“It gives you an edge in increasing the probability that voters would pay attention to your message,” Tillis strategist Paul Shumaker said in a 2015 Bloomberg article.
Former Cambridge Analytica employee and whistleblower Christopher Wylie told CNN recently that the goal of the super-PAC was to raise the profile of national security as a campaign issue in Tillis’ hard-fought race against Democratic U.S. Sen. Kay Hagan, as well as in two other Senate races that year.
Tillis narrowly defeated Hagan in what became the most expensive Senate race in the nation, with outside money paying for more than 80 percent of the ads, which were prolific in number and their negative tone.
“One of the things that the Bolton PAC was interested in is, is that you can lobby in Washington, you can buy expensive dinners, you can put pressure on, you know, senators and congressmen all you want.
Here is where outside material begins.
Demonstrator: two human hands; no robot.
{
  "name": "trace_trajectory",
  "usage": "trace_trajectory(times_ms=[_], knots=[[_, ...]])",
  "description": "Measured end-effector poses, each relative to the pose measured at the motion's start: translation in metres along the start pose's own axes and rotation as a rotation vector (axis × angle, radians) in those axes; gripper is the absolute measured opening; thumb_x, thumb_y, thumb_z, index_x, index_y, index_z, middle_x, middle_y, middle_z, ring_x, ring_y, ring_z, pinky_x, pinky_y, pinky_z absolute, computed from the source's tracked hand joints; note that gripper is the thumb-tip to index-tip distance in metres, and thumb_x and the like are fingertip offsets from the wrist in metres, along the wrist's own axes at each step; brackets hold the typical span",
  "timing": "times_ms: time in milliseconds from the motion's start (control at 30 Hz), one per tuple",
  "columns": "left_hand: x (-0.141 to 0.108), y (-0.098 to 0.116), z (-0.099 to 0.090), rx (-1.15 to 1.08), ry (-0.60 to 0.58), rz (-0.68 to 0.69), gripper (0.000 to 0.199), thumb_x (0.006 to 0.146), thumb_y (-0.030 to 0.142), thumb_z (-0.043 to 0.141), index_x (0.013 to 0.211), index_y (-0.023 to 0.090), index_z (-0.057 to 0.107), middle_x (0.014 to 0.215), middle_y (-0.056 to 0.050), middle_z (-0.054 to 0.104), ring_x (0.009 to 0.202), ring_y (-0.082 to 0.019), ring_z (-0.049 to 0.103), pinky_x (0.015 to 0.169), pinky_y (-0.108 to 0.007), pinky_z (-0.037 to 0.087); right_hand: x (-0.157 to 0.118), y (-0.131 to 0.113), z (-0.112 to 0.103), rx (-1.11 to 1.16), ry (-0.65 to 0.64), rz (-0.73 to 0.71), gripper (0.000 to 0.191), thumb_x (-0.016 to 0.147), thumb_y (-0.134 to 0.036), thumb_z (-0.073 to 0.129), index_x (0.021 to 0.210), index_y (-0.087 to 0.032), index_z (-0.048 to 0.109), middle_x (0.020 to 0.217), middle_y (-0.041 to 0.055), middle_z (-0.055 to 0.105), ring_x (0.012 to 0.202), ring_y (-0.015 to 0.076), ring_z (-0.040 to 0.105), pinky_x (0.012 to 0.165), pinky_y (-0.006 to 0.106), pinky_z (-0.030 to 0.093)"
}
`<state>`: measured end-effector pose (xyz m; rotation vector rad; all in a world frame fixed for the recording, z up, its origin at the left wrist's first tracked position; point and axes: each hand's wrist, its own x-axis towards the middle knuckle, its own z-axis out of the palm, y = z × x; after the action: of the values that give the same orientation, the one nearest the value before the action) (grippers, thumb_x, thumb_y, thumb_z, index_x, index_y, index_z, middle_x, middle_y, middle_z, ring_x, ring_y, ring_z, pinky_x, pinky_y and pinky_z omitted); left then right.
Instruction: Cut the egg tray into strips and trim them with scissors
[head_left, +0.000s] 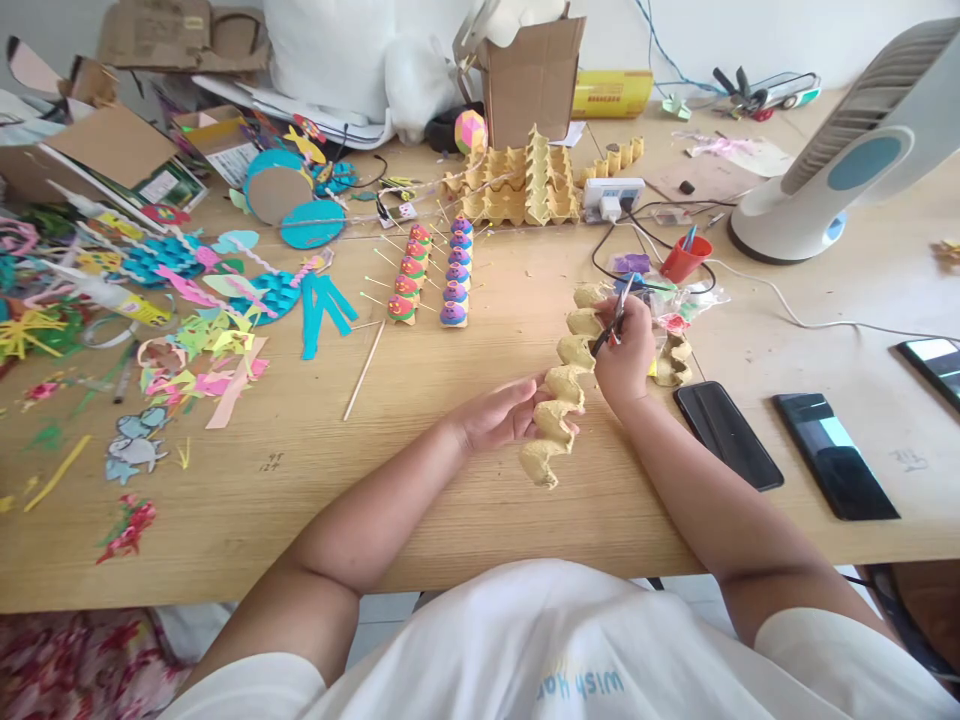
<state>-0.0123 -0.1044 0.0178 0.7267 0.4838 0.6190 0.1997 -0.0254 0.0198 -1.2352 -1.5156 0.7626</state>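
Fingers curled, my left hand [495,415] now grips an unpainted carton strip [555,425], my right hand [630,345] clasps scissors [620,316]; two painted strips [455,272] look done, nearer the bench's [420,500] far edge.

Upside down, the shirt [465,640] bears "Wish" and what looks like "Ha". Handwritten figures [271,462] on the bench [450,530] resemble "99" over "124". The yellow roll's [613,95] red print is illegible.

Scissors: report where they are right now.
In the head view, the scissors are right of centre, held in the right hand, beside the upper part of the egg-carton strip that the left hand holds.
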Motion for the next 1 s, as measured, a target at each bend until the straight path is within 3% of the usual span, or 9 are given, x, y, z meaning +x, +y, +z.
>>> trace_trajectory(times_ms=[100,267,367,467,533,667,800,1000], knots=[[-0.002,0.001,0.003,0.012,0.060,0.040,0.056,0.073,0.046,0.093,0.121,0.026,0.072,0.115,-0.007,0.077,0.092,-0.020,0.074,0.088,-0.040,0.064,-0.003,0.003,0.001,-0.149,0.148,-0.151,0.039,0.085,-0.027,0.066,0.124,-0.029,0.063,0.120,0.0072,0.066,0.114,0.0293,0.067,0.105,0.051,0.052],[0.004,0.006,-0.003,0.037,0.227,0.219,0.056,0.073,0.040,0.092,0.120,0.023,0.068,0.113,-0.005,0.072,0.087,-0.016,0.072,0.083,-0.036,0.063,-0.002,0.008,0.004,-0.016,0.075,-0.180,0.051,0.088,-0.035,0.070,0.136,-0.032,0.054,0.137,0.0104,0.064,0.124,0.0291,0.069,0.103,0.049,0.056],[0.009,0.008,-0.010,0.076,0.351,0.371,0.060,0.072,0.037,0.093,0.123,0.024,0.064,0.115,-0.003,0.071,0.092,-0.014,0.071,0.084,-0.031,0.061,-0.002,0.003,0.005,0.220,0.070,-0.066,0.047,0.089,-0.044,0.072,0.129,-0.033,0.049,0.127,0.0082,0.069,0.110,0.0249,0.074,0.090,0.043,0.059],[0.014,0.006,-0.019,0.150,0.432,0.533,0.074,0.068,0.032,0.096,0.133,0.028,0.059,0.118,-0.001,0.071,0.104,-0.015,0.070,0.094,-0.031,0.058,-0.003,-0.010,0.006,0.399,0.009,0.181,0.047,0.085,-0.055,0.074,0.118,-0.032,0.049,0.099,0.0020,0.072,0.084,0.0199,0.072,0.070,0.034,0.055],[0.017,0.003,-0.025,0.220,0.471,0.594,0.084,0.068,0.034,0.096,0.141,0.031,0.054,0.124,-0.003,0.072,0.112,-0.017,0.069,0.100,-0.033,0.056,-0.006,-0.020,0.006,0.471,-0.068,0.318,0.052,0.080,-0.061,0.078,0.113,-0.031,0.051,0.091,-0.0001,0.070,0.077,0.0176,0.069,0.064,0.031,0.051],[0.020,-0.003,-0.031,0.367,0.513,0.648,0.086,0.071,0.043,0.095,0.144,0.032,0.050,0.141,-0.008,0.068,0.122,-0.021,0.068,0.107,-0.038,0.053,-0.019,-0.039,0.003,0.508,-0.292,0.488,0.061,0.065,-0.048,0.095,0.108,-0.029,0.057,0.092,-0.0007,0.071,0.078,0.0158,0.067,0.066,0.030,0.050],[0.021,-0.006,-0.027,0.424,0.534,0.696,0.084,0.075,0.046,0.093,0.145,0.032,0.049,0.142,-0.009,0.067,0.124,-0.022,0.067,0.106,-0.037,0.052,-0.035,-0.043,0.008,0.544,-0.397,0.465,0.060,0.060,-0.032,0.098,0.106,-0.027,0.061,0.091,-0.0023,0.070,0.079,0.0141,0.063,0.072,0.030,0.049],[0.021,-0.006,-0.027,0.396,0.488,0.707,0.085,0.078,0.047,0.092,0.148,0.031,0.049,0.141,-0.009,0.067,0.120,-0.021,0.068,0.103,-0.034,0.053,-0.043,-0.030,0.021,0.651,-0.270,0.337,0.052,0.067,-0.033,0.092,0.106,-0.029,0.057,0.081,-0.0067,0.061,0.072,0.0118,0.052,0.069,0.028,0.042]])
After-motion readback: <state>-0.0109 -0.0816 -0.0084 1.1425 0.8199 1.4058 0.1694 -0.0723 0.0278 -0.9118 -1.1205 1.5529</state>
But really, at the end of the day, what talks is voters, right?” Wylie said. “And if you can rile up voters and make them more militaristic, you don’t need to lobby senators because the lobbying bubbles up.”
The Bolton ad campaign is featured on the Cambridge Analytica website as one of the firm’s success stories, as is the Tillis campaign in general.
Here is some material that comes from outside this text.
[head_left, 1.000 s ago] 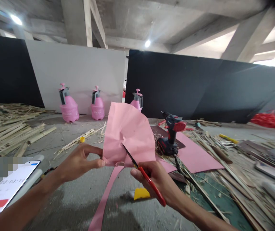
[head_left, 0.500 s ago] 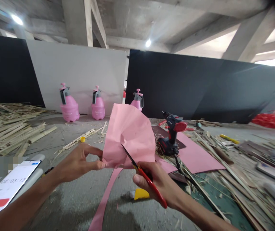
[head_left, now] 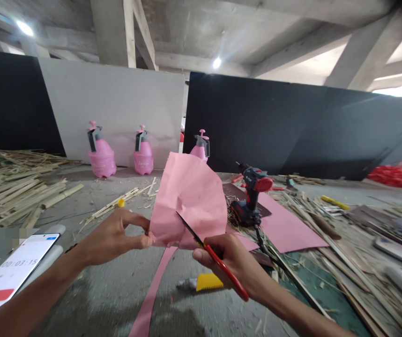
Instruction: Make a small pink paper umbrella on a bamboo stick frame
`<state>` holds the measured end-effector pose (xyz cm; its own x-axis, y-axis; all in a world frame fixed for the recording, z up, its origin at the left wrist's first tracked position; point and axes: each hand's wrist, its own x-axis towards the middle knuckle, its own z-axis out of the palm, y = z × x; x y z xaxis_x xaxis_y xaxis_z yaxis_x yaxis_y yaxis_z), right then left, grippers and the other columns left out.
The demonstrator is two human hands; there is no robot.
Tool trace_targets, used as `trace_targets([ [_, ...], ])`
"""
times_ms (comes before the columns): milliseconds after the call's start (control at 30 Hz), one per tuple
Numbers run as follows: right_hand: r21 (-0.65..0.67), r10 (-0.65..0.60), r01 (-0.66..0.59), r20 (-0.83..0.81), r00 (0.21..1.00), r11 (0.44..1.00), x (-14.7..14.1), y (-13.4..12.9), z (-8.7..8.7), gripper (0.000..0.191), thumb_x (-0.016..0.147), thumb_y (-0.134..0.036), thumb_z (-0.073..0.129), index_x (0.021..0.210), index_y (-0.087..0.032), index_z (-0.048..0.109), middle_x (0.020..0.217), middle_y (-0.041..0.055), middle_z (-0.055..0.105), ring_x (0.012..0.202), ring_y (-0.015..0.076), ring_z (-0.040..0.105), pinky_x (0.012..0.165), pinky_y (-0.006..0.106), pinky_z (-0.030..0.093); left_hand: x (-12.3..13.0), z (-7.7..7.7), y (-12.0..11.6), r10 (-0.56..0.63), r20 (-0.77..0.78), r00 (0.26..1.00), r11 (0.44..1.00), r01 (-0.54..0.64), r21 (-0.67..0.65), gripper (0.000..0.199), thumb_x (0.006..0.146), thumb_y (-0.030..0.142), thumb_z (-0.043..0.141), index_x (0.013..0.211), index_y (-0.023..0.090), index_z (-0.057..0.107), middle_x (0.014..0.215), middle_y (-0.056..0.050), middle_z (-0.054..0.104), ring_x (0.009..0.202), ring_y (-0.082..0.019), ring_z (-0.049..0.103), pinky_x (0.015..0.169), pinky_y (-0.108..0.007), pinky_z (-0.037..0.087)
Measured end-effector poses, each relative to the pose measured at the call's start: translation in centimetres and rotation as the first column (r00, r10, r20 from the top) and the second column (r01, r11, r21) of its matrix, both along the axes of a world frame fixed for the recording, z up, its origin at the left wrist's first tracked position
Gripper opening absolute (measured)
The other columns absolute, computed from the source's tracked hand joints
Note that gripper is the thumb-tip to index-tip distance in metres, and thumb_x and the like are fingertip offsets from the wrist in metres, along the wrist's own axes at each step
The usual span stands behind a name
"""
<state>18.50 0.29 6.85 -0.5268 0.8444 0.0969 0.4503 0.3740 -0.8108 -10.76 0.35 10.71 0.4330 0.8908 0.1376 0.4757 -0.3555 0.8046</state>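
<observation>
A creased sheet of pink paper (head_left: 194,196) stands raised in front of me, its upper right edge cut round. My left hand (head_left: 118,236) pinches its lower left corner between thumb and fingers. My right hand (head_left: 227,257) is closed around the red handles of a pair of scissors (head_left: 224,271). Their dark blades point up and left across the sheet's lower part; whether paper lies between them I cannot tell. From the sheet's lower edge a narrow pink strip (head_left: 153,290) hangs toward me. Below the scissors lies a yellow-handled tool (head_left: 206,282), its grey end to the left.
A cordless drill (head_left: 252,192) stands right of the sheet, beside more pink paper (head_left: 288,229). Bamboo strips (head_left: 21,192) are heaped at left, with others at right. Pink spray bottles (head_left: 102,157) line the back panels. A phone (head_left: 14,271) showing a timer lies at lower left.
My right hand and the scissors have shifted slightly right, uncovering more of the yellow-handled tool. The paper has tilted a little; my left hand keeps its pinch.
</observation>
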Motion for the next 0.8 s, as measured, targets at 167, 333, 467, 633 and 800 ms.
trace_targets([
  [167, -0.057, 0.006, -0.009, -0.046, 0.999, 0.998, -0.3, -0.3, 0.2, 0.056, 0.091, -0.058, 0.062, 0.060, -0.020, 0.036, 0.059, -0.0064, 0.026, 0.055, 0.0089, 0.022, 0.048, 0.026, 0.013, 0.1, 0.1, 0.1, 0.003, -0.002, 1.000, 1.000, -0.003, -0.027, 0.018, 0.079, 0.037, 0.071, 0.086, 0.025, 0.083, 0.079, 0.001, 0.077, 0.081, -0.022, 0.068, 0.081, -0.029, 0.048],
  [333, -0.015, 0.054, -0.055, -0.056, 0.997, 0.998, -0.2, -0.7, 1.0, 0.054, 0.085, -0.062, 0.067, 0.066, -0.019, 0.041, 0.063, -0.0067, 0.031, 0.058, 0.0090, 0.024, 0.048, 0.025, 0.016, -0.1, 0.3, 0.0, -0.032, 0.018, 0.999, 0.999, 0.032, -0.019, 0.022, 0.081, 0.035, 0.072, 0.097, 0.026, 0.083, 0.087, -0.001, 0.080, 0.085, -0.023, 0.070, 0.082, -0.030, 0.050],
  [467, 0.014, 0.094, -0.094, -0.054, 0.994, 0.995, -0.1, -0.9, 1.3, 0.052, 0.084, -0.062, 0.069, 0.070, -0.019, 0.044, 0.064, -0.0067, 0.033, 0.058, 0.0090, 0.026, 0.048, 0.025, 0.016, -0.2, 0.4, -0.2, -0.067, 0.010, 0.998, 0.998, 0.068, -0.014, 0.024, 0.083, 0.036, 0.072, 0.102, 0.025, 0.083, 0.092, -0.002, 0.081, 0.090, -0.025, 0.072, 0.081, -0.030, 0.052],
  [633, 0.003, 0.076, -0.076, -0.021, 0.997, 0.997, -0.1, -1.0, 1.4, 0.051, 0.087, -0.063, 0.066, 0.071, -0.019, 0.045, 0.065, -0.0064, 0.033, 0.059, 0.0094, 0.026, 0.049, 0.025, 0.017, -0.2, 0.5, -0.3, -0.060, 0.005, 0.998, 0.998, 0.060, -0.013, 0.023, 0.082, 0.035, 0.072, 0.099, 0.025, 0.083, 0.090, -0.002, 0.080, 0.091, -0.025, 0.071, 0.083, -0.030, 0.051],
  [800, 0.004, 0.018, -0.018, 0.013, 1.000, 1.000, -0.3, -0.7, 1.0, 0.057, 0.090, -0.063, 0.061, 0.062, -0.020, 0.038, 0.061, -0.0065, 0.028, 0.056, 0.0092, 0.022, 0.048, 0.026, 0.014, -0.4, 0.6, -0.3, -0.049, -0.005, 0.999, 0.999, 0.049, 0.001, 0.021, 0.081, 0.033, 0.072, 0.097, 0.025, 0.083, 0.089, 0.000, 0.080, 0.087, -0.022, 0.071, 0.083, -0.029, 0.049],
])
Shumaker declined to comment Tuesday on Bloomberg story, which also named a foreign national who worked for Cambridge Analytica in North Carolina during the Tillis campaign.
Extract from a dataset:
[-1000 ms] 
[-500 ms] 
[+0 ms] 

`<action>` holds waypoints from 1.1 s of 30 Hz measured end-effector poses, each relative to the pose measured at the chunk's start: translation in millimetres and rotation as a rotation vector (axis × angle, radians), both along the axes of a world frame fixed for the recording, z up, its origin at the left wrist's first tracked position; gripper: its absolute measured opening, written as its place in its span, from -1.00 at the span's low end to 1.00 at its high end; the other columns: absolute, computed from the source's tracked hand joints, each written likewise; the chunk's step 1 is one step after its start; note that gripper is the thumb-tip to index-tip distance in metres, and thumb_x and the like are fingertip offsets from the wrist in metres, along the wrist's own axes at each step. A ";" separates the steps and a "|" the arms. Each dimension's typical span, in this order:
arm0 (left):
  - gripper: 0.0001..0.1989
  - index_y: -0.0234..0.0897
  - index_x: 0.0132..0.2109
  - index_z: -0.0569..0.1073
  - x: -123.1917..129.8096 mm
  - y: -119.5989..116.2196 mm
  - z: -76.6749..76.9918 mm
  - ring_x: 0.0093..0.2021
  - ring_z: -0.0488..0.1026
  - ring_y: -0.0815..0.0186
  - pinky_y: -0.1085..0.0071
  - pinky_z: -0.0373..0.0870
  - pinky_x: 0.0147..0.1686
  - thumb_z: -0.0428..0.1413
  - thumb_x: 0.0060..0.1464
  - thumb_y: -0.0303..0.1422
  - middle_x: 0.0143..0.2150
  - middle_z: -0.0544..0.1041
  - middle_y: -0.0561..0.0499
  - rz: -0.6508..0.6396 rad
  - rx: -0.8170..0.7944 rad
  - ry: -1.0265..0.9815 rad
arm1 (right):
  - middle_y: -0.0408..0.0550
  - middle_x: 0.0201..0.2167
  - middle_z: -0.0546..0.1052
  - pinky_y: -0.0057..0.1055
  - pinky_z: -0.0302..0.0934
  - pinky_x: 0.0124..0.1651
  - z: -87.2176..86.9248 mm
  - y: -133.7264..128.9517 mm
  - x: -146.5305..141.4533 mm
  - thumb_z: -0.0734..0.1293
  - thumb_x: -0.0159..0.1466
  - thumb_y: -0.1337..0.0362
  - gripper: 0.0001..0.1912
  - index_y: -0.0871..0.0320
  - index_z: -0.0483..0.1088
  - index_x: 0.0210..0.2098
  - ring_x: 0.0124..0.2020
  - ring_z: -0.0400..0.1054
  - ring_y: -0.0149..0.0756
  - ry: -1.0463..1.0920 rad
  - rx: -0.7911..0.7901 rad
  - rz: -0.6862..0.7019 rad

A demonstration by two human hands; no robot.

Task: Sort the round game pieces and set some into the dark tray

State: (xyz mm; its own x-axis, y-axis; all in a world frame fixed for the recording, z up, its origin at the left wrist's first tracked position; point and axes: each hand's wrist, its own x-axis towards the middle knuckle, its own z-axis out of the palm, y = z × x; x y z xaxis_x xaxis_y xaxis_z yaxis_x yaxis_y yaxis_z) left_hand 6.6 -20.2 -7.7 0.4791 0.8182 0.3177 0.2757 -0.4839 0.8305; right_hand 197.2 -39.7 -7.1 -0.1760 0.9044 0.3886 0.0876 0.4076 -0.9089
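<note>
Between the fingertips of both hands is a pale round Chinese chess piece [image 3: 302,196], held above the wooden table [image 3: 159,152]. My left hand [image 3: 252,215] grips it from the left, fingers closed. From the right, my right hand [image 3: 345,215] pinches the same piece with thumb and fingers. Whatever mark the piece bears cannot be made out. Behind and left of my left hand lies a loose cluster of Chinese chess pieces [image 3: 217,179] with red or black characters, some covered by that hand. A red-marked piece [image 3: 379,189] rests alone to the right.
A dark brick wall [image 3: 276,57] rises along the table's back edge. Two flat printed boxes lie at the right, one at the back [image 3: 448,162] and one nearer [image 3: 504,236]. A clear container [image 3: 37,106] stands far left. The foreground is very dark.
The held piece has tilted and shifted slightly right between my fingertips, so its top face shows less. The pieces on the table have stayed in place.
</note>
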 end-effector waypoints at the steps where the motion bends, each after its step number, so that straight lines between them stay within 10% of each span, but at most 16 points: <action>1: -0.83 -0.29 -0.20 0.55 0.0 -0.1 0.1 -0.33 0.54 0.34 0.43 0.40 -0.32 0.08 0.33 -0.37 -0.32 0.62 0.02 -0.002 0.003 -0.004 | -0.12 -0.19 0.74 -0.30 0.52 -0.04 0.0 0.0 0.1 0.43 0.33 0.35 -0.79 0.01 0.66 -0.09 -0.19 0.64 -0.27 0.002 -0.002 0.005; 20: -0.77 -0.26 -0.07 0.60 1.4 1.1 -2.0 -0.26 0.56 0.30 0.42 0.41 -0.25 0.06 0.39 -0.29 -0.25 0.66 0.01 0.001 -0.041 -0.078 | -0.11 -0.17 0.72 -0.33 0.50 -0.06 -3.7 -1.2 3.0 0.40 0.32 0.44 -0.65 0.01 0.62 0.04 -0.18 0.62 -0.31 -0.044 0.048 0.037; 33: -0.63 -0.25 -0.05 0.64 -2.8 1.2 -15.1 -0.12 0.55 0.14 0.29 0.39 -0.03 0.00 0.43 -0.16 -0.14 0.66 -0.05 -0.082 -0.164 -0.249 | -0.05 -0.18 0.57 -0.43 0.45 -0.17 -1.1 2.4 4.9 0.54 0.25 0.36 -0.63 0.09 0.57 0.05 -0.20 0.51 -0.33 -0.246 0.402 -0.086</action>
The Tillis campaign last weekend strongly denied a report by NBC News that foreign national worked for the campaign in Raleigh. Tim Glister, a British strategist with Cambridge Analytica, talked in the 2015 article about coming to North Carolina to help the North Carolina Republican party support the Tillis campaign.
The state Republican party also denied employing foreign nationals during the 2014 campaign season, but officials acknowledged that the party doesn’t keep track of the nationality of people working for its vendors.